« Archive (s) Sensible (s) ». L’exposition qui façonne le présent, le passé et le futur

 

Haythem Zakaria

L’espace culturel le Cube Indépendant Art Room à Rabat accueille à partir du 18 février et jusqu’au 26 mars 2021 l’exposition collective baptisée « Archive (s) Sensible (s)». Soutenue par l’Institut Français du Maroc, le Service de coopération et d’action culturelle de l’ambassade de France au Maroc et Wallonie-Bruxelles International, cette exposition questionne et repense l’archive, sous sa forme en devenir, l’archive « sensible ».

 

 

Au départ de cette exposition, curatée par Laura Scemama, une définition. Celle du philosophe français Jacques Derrida : l’archive est un « objet social qui façonne le présent, le passé et le futur ».

Le commissaire de l’exposition estime que « la dynamique de cette exposition trouve ses racines dans cette définition de Derrida, ainsi que dans les multiples problématiques actuelles liées à la construction des récits historiques, à la restitution des savoirs, et à la préservation des mémoires ».

 

 

 

« A l’ère du digital, confie-t-elle, Internet nous offre la possibilité de stocker tous les savoirs de l’humanité de manière immatérielle. Ainsi, face à la digitalisation de l’archive, cette dernière devient impalpable, et par là même plus fragile car dépendant de la technologie. Face à ce changement de paradigme, le besoin de repenser notre rapport à l’archive en tant que classification subjective de notre histoire ne s’est jamais faite aussi urgent ».

 

Comment repenser notre rapport à l’archive ?

 

 

Cette exposition réunit les œuvres de sept artistes contemporains comme Abdessamad El Montassir, un artiste qui ouvre des espaces de négociation convoquant les micro-histoires, rendues invisibles par l’Histoire officielle, et vise à explorer leur place et leurs enjeux dans les sociétés contemporaines. Originaire de Boujdour, l’artiste analyse et utilise comme point de départ à son travail la zone géographique où il a grandi. Sa démarche artistique prend forme dans des processus réflexifs qui invitent à repenser l’Histoire et les cartographies à travers les récits collectifs et les archives non matérielles, et met en lumière la nécessité de considérer les connaissances et les mémoires orales pour bouleverser les constructions traditionnelles des savoirs.

 

 

L’exposition expose également les œuvres de M’barek Bouhchichi. Au travers de l’installation, de la peinture, du dessin ou de la vidéo, l’artiste formule des modes d’expression partant du discours de l’individu vers des systèmes sociaux, poétiques et historiques plus larges. Le fil rouge de ses œuvres renvoie à une parole individuelle qui permet une réécriture de soi. Il s’agit d’une pensée en actes que l’artiste signifie par le biais de poétiques allers-retours entre l’idée et l’expérience de l’œuvre.

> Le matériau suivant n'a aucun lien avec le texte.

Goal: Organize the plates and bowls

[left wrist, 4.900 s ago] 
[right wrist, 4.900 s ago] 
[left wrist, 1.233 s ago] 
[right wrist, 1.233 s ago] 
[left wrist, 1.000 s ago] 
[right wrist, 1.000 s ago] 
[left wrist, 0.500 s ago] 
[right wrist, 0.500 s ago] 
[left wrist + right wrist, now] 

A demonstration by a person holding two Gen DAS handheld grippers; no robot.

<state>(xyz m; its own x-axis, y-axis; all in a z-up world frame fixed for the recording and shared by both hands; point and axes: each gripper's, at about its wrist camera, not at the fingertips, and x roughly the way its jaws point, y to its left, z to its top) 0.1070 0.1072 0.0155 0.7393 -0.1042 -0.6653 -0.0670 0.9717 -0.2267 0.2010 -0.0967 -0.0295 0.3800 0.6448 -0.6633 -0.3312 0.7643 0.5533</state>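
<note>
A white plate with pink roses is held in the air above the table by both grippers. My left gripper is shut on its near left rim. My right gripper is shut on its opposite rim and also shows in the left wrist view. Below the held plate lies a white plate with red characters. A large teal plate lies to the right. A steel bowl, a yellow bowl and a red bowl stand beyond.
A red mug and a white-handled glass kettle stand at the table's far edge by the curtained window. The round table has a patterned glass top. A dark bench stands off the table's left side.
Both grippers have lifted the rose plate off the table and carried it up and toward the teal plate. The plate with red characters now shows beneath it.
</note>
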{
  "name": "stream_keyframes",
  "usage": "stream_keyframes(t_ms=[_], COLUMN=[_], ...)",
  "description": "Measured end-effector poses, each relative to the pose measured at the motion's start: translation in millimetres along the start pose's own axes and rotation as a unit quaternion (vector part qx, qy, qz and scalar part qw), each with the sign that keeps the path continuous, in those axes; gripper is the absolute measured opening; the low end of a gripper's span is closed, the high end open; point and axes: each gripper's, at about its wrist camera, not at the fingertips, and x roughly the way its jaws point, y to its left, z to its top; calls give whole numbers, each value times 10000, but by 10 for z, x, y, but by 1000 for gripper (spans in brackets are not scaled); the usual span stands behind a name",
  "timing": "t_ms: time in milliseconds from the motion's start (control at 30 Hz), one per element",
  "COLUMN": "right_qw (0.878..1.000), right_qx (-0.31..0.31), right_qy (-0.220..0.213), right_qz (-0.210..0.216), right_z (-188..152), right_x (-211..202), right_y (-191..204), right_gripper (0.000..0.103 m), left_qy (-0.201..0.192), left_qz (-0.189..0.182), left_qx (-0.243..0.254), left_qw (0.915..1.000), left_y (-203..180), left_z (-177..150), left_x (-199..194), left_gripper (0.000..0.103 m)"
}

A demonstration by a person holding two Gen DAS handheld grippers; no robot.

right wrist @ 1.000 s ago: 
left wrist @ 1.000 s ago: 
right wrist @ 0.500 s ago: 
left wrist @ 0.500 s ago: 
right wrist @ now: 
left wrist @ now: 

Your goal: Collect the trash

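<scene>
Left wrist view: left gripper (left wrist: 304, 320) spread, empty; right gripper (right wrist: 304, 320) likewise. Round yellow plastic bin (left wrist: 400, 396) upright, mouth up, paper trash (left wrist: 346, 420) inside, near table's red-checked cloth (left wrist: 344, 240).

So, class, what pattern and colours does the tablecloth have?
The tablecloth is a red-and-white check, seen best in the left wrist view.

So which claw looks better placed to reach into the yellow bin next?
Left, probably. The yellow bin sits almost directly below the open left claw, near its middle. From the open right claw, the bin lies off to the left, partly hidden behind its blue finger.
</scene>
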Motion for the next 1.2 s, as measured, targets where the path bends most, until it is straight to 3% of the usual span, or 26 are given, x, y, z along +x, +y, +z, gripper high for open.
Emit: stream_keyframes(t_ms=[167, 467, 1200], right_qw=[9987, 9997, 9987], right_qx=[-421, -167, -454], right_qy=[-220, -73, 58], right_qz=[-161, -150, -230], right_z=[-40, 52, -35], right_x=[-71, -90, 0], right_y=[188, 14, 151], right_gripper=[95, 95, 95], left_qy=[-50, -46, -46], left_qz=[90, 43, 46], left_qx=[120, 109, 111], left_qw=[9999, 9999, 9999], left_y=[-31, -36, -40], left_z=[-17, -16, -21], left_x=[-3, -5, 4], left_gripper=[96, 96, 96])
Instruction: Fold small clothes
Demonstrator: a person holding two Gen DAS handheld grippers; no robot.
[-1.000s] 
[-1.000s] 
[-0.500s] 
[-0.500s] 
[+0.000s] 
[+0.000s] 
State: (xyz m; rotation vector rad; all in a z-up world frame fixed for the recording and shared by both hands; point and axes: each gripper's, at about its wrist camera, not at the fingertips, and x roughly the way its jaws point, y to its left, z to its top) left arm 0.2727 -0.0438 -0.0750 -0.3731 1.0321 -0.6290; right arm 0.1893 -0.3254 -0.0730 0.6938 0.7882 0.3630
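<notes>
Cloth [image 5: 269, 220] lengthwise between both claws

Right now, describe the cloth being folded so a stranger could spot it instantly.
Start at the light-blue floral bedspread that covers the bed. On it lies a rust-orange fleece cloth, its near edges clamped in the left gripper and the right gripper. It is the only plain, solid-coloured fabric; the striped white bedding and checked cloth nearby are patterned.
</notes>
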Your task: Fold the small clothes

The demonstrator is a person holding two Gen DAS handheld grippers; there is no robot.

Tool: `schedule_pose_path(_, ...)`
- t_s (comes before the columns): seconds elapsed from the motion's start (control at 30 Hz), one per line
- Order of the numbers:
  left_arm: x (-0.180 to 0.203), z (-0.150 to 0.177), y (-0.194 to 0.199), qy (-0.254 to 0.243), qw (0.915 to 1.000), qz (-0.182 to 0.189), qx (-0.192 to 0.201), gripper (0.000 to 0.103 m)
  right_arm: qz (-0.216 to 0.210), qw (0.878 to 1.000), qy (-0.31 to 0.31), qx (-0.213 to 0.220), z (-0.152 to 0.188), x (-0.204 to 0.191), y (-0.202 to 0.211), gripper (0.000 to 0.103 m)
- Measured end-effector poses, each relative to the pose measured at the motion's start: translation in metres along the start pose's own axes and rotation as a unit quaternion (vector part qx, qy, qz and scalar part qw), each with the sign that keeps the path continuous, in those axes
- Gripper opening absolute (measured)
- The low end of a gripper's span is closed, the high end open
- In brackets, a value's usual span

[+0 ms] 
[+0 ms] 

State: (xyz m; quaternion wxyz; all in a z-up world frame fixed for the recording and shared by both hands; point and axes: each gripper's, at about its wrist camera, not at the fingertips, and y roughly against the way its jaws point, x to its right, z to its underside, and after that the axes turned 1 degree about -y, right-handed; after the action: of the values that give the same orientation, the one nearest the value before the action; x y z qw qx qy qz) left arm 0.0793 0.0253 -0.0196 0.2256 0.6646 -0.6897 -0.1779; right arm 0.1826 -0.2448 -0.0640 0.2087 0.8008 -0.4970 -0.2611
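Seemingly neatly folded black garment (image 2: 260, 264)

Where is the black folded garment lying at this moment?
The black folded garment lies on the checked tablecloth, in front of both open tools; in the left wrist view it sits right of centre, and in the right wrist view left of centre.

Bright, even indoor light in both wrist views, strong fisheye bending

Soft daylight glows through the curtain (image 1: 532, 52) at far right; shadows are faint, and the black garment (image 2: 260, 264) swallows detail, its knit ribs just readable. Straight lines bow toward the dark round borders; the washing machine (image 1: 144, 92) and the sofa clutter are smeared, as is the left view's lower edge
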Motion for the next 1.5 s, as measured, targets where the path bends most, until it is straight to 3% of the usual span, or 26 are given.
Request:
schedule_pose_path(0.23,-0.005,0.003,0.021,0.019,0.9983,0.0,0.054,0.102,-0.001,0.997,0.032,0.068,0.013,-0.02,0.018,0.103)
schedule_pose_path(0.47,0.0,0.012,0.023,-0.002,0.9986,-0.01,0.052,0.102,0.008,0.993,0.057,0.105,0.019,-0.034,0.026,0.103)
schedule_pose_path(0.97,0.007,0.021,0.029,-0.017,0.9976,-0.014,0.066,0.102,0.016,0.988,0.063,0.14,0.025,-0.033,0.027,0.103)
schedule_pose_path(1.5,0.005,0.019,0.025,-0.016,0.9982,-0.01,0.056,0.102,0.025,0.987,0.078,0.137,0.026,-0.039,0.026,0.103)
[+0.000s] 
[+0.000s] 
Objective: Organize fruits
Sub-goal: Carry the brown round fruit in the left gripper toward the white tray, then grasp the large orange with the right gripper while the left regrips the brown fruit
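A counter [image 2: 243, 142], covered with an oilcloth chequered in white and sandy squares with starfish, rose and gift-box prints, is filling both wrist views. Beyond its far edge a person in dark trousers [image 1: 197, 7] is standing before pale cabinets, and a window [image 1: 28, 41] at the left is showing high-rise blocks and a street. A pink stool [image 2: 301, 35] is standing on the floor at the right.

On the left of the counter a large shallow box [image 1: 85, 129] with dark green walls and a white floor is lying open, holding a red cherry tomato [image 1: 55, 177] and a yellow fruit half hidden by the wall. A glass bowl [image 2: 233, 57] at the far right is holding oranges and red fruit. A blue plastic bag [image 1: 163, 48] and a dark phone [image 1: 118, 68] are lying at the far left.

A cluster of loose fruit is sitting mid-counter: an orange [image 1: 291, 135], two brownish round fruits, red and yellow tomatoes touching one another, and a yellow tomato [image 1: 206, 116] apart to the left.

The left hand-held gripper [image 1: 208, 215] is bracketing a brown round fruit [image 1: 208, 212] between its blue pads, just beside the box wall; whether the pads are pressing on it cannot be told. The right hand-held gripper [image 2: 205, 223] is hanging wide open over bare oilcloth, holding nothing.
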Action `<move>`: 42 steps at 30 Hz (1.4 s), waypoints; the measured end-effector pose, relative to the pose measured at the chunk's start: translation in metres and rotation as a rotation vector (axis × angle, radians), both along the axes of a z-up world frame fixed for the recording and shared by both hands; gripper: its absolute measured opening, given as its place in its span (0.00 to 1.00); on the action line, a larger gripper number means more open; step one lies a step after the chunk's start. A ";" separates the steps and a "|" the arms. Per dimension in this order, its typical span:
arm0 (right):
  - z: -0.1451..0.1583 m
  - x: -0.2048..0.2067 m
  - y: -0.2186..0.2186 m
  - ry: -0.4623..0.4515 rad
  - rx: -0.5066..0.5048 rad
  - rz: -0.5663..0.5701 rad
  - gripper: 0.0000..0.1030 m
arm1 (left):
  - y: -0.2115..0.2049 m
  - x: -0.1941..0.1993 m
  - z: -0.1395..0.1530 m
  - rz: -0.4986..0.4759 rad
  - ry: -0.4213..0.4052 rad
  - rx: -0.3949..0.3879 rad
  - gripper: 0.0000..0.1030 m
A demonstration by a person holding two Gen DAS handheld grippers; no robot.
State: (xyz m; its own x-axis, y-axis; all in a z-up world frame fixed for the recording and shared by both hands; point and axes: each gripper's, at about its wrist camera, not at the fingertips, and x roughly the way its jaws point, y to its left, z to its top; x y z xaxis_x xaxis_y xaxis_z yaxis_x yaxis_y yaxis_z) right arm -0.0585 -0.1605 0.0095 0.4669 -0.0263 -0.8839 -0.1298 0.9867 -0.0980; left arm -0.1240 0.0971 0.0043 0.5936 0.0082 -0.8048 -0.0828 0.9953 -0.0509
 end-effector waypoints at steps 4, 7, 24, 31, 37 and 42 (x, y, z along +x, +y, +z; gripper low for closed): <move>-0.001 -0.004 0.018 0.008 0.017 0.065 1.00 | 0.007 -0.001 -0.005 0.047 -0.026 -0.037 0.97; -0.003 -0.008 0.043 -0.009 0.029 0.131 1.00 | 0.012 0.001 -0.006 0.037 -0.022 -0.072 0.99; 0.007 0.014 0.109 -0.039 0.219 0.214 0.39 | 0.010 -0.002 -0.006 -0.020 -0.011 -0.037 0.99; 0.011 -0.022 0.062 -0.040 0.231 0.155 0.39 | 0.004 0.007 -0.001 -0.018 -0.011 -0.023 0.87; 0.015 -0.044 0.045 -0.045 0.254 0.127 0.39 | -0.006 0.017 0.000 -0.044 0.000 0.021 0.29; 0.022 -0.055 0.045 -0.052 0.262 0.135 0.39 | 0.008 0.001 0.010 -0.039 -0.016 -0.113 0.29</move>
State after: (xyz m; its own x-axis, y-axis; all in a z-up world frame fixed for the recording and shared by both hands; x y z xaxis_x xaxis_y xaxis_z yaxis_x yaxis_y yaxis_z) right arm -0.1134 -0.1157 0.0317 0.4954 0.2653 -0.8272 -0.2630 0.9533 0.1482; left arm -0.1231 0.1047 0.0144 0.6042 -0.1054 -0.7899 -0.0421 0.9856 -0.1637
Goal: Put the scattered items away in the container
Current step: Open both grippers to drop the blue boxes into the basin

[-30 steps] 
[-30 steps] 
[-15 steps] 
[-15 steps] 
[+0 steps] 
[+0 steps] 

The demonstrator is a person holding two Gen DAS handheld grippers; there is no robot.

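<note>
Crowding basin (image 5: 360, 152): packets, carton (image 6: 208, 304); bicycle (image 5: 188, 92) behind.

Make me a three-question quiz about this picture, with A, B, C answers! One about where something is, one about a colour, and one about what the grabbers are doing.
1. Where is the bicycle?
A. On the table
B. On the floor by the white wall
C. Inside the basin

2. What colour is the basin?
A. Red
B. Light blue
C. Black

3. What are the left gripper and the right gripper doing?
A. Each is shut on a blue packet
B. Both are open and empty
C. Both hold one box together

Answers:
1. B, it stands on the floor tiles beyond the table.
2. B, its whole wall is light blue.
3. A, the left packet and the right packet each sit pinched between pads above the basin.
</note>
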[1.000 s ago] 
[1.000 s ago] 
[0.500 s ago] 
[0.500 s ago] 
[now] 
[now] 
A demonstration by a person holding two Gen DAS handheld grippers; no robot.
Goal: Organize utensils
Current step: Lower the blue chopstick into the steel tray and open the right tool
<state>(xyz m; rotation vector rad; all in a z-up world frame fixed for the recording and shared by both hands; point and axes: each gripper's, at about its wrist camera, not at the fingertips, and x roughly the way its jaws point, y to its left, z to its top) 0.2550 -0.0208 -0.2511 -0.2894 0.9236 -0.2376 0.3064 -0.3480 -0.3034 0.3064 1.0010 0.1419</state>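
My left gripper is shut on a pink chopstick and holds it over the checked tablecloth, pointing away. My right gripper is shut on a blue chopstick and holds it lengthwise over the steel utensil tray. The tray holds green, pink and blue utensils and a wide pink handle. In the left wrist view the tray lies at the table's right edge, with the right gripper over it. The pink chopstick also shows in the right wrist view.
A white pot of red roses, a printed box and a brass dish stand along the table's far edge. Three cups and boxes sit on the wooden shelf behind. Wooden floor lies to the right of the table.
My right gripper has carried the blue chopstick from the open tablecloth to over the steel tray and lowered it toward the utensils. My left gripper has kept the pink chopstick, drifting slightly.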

On retrouve également les oeuvres de Mustapha Azeroual, un photographe d’origine franco-marocaine réputé par son travail fondé sur l’observation et l’expérimentation et son processus créatif construit autour de la question du photographique et de la matérialité de l’image.

 

 

Autre point de vue exposé, celui de Haythem Zakaria, un artiste transdisciplinaire tunisien. Inspiré par la cosmogonie et la spiritualité, son travail consiste dans une expérimentation constante de la possible conjonction de différents systèmes et disciplines (sociologie, économie, ethnographie, etc.). En basant sa pratique esthétique sur une approche transdisciplinaire, Haythem Zakaria utilise une grande variété d’outils et de techniques. Il explore de nouvelles méthodes dans une quête continue d’archétypes à travers les nouvelles technologies (programmation interactive, installations, différents types de capteurs) mais aussi avec des médiums plus classiques (photographies, vidéos, dessins, sculptures).